The sql for the album dropdown needs a WHERE clause.

ie WHERE artist=".$_POST["artist"]

Then the recordset would only include albums of the right artist.
Would that work? The user selects from the artist dropdown first, but we haven't actually submitted it yet. And the SQL for populating the dropdowns is running when the page loads.
 
Associate
Joined
23 Sep 2010
Posts
355
Make a GET request to that same (or another) page, return the data before exiting and append in the ajax callback. Been porting legacy, procedural PHP recently, things like this dotted all around it - painful :mad: By no means the best code in the world but it gets the job done.

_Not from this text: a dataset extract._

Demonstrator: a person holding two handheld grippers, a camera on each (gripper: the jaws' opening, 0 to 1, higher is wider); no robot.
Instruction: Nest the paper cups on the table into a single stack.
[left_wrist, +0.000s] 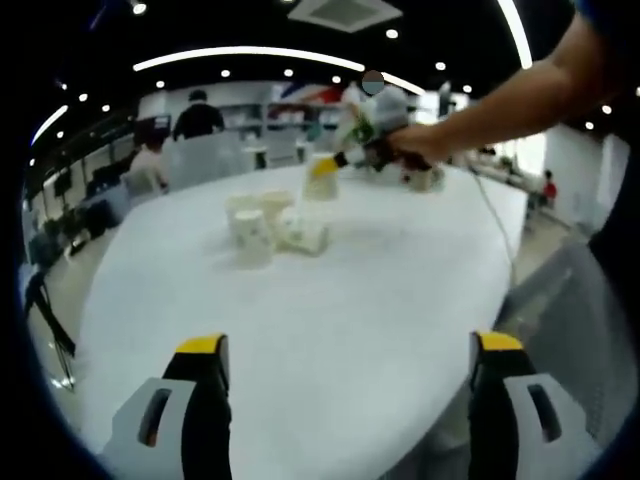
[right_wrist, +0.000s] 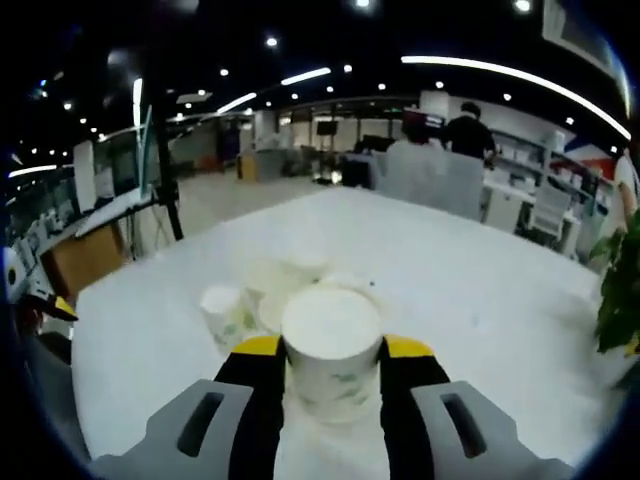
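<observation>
Several white paper cups (left_wrist: 265, 230) with faint green print sit bunched near the middle of the white table (left_wrist: 330, 300); one of them lies on its side. My left gripper (left_wrist: 350, 345) is open over the near table edge, holding nothing, well short of the cups. Across the table a hand holds my right gripper (left_wrist: 365, 155), shut on a paper cup (left_wrist: 322, 178). In the right gripper view that cup (right_wrist: 332, 350) is pinched between the yellow-tipped jaws of the right gripper (right_wrist: 332, 348), just in front of the bunched cups (right_wrist: 228, 312).
Another cup (left_wrist: 425, 178) stands behind the hand near the far table edge. A person's forearm (left_wrist: 500, 100) reaches in from the upper right. Chairs and seated people (right_wrist: 440, 150) line the far side. A cable (left_wrist: 495, 225) trails over the table's right side.
</observation>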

You'll need to listen for some ajax GET variable and exit before any data loads, so do that at the top of the page.

PHP:
<?php

    $isAjaxRequest = isset($_GET['ajax']);
  
    $artist = $_GET['artist']; // CLEAN THIS!

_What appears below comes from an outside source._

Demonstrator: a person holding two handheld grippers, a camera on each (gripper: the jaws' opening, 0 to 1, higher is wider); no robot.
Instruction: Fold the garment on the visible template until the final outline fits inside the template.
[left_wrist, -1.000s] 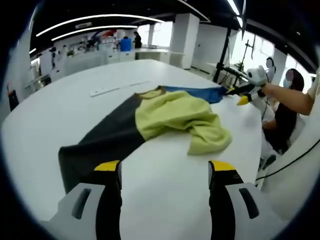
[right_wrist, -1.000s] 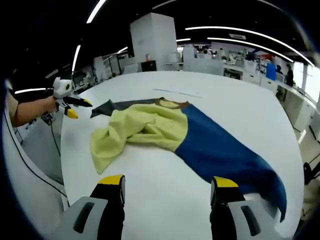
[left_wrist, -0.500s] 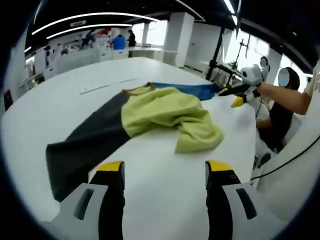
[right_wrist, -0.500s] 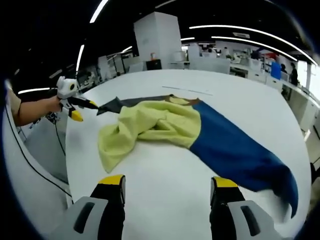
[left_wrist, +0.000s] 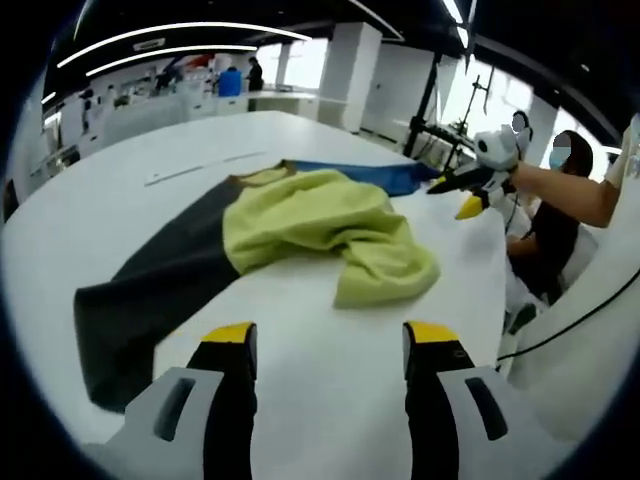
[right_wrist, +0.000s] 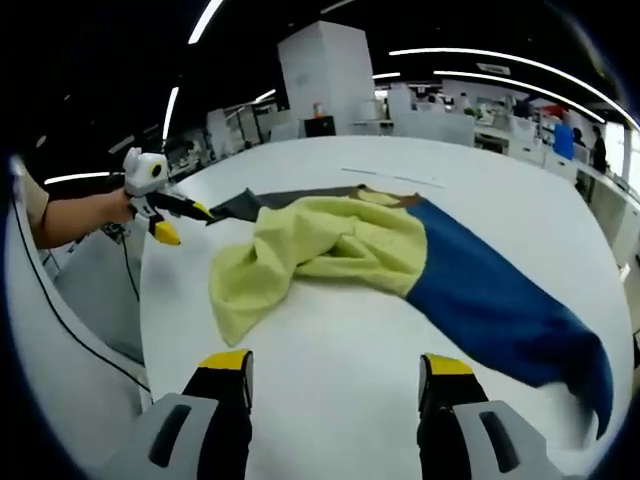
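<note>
Currently, progress: early; garment (left_wrist: 300, 225) lies spread and bunched on the white bench (left_wrist: 330, 350), no neat fold yet, template not discernible.
Garment: ahead of both fingers; 3 colour panels, dark, yellow-green, blue.
Left gripper (left_wrist: 330, 335): fingers released, empty.
Right gripper (right_wrist: 335, 362): fingers released, empty.
Remaining: both sleeves and crumpled body.
Surroundings: seated person (left_wrist: 560, 235) beyond bench edge; nothing obstructs.

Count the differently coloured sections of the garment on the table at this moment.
3. A crumpled yellow-green body in the middle, a blue sleeve stretched out to one side, and a dark grey sleeve stretched out to the other. Folds of the body may hide more.
</note>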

    if ($isAjaxRequest && !empty($artist)) {
        $albumOutput = "";

        $result = mysql_query("SELECT Album FROM files WHERE artist = $artist"); 

        while ($row = mysql_fetch_assoc($result)) { 
             if(!empty($row["album"])) { 
                $albumOutput .= '<option>' . $row["album"] . '</option>'; 
            } 
        }

        echo $albumOutput;
        exit;
    }

JQuery change event for the artist select.

Code:
$('[name=artist]').on('change', function () {
  $.get('this_page.php?artist=' + $(this).val() + '&ajax', function (data) {
     if (data) {
       $('[name=album]').html(data);
     }
  });
});

Most basic of solutions, plenty could (should) be done to clean it up -sanitize query variables (or PDO prepared statements), mysql_fetch_object just because object notation is cleaner than array notation, !empty instead of empty string comparison etc.